MDR report key: 2426273 · Received January 17, 2012

Report

Report Number
8030405-2012-00001
Event Type
Other
Date Received
January 17, 2012
Date of Event
December 13, 2011
Report Date
December 22, 2011
Manufacturer
HITACHI MEDICAL CORP.
Product Code
LNH
PMA / PMN Number
K072279
Adverse Event
Yes
Report Source
Manufacturer report
Reporter Location
NC, US
Reporter Occupation
OTHER HEALTH CARE PROFESSIONAL

Narratives

Additional Manufacturer Narrative · 1

THE OASIS IS A 1.2 TESLA OPEN MAGNET. THE IMAGE QUALITY OF THE PT'S EXAM WAS REVIEWED AND NO PROTOCOL OR IMAGE PROBLEMS WERE NOTED OTHER THAN SOME ROUTINE FIELD OF VIEW ARTIFACTS ON MOST IMAGES THAT ARE NORMALLY ASSOCIATED WITH EDGE OF THE COIL AND FOV LIMITS (DUE TO THE PT'S SIZE).
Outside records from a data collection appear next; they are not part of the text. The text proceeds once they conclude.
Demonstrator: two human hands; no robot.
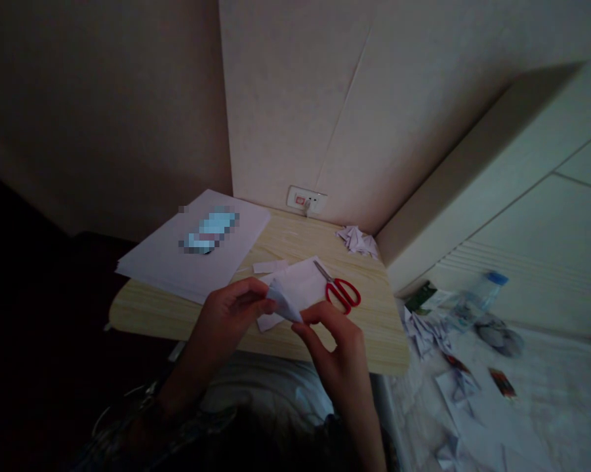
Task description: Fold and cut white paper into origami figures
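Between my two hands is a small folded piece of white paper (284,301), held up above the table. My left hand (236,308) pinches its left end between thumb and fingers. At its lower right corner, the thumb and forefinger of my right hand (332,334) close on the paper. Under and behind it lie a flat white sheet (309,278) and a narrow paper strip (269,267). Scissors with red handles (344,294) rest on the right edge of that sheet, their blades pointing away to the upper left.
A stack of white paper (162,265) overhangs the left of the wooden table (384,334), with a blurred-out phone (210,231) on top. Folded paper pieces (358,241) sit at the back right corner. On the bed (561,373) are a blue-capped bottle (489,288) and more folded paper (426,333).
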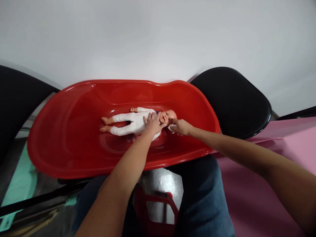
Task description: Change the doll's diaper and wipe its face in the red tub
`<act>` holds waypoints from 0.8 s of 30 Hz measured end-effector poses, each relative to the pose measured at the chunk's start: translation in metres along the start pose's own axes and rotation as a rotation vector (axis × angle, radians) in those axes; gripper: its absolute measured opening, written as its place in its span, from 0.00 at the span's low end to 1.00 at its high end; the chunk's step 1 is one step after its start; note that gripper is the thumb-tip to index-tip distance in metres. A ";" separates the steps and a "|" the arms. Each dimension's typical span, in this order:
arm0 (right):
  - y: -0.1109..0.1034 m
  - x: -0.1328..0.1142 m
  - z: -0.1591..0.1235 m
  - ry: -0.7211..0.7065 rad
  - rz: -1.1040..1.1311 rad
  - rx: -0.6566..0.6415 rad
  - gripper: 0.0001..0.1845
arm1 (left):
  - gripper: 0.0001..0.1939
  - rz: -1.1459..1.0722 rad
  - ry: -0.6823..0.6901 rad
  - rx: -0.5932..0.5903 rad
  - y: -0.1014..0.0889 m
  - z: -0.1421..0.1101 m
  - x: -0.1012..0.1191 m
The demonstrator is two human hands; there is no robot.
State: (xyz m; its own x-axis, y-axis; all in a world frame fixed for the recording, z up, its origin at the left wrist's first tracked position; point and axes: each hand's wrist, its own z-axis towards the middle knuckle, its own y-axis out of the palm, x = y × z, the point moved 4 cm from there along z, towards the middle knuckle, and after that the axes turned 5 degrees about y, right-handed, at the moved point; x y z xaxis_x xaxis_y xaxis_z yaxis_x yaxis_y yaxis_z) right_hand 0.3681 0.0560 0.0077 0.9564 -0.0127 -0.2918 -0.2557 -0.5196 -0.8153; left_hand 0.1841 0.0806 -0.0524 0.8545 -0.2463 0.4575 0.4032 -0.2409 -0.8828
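- Baby doll (pixel 134 123) in a white long-sleeved suit, lying face-up in a red plastic baby bathtub (pixel 74 95), head toward the tub's right end in view
- Left hand (pixel 153 123) flat across the doll's chest, just under the chin, grip released, fingers spread
- Right hand (pixel 181 126) just beside the doll's cheek, grip apparently clenched on a small white cloth (pixel 172 128), though the fingers hide much of it
- Blue jeans (pixel 202 197) and a red stool (pixel 158 200) below the tub
- Black seat (pixel 229 98) touching the tub's far right edge, pink sheet (pixel 259 184) beyond
- Second black seat (pixel 17 105) and teal mat (pixel 19 184) left of the tub
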 end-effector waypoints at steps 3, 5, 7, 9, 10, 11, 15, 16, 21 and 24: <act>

TOTAL SCAN TIME FOR THE LUMBAR EXAM WAS APPROX 27 MINUTES IN LENGTH AND 32 MINUTES IN LENGTH FOR THE THORACIC EXAM. THERE WAS VERY LITTLE PAUSE TIME BETWEEN SCANS. THE TRANSMIT/RECEIVE BODY COIL WAS USED FOR THE EXAM. THERE WERE NO OTHER COILS OR ACCESSORY DEVICES IN THE MAGNET AT THE TIME OF THE EXAM. SAR RANGED FROM A LOW OF 0.88 TO 2.24 W/KG PER SCAN SEQUENCE. SAR AVERAGED APPROX 1.6 W/KG DURING THE EXAM. THE OASIS WAS TESTED BY HITACHI ON (B)(4) 2011 AND NO MALFUNCTIONS WERE DETECTED. THE AREA OF THE TRANSMITTER COVER SURFACE WHERE THE PT'S BODY MADE CONTACT WAS TESTED FOR HOT SPOTS USING THE SCAN PROTOCOLS USED FOR THE PT. NO EXCESS HEATING WAS NOTED. IN SUMMARY, THERE IS NO INDICATION THAT THE OASIS MALFUNCTIONED AT THE TIME OF THE INCIDENT. BASED ON THE AVAILABLE EVIDENCE, HITACHI BELIEVES THAT THE ROOT CAUSE OF THE INJURY WAS THE DIRECT CONTACT OF THE PT'S ABDOMEN WITH THE TRANSMITTER COVER WITH ONLY HER CLOTHING AS AN INSULATOR. THE RF FIELD COULD HAVE INDUCED CURRENTS IN THE SKIN AND THE DIRECT CONTACT WOULD HAVE RESTRICTED AIR FLOW TO THE PT'S ABDOMEN.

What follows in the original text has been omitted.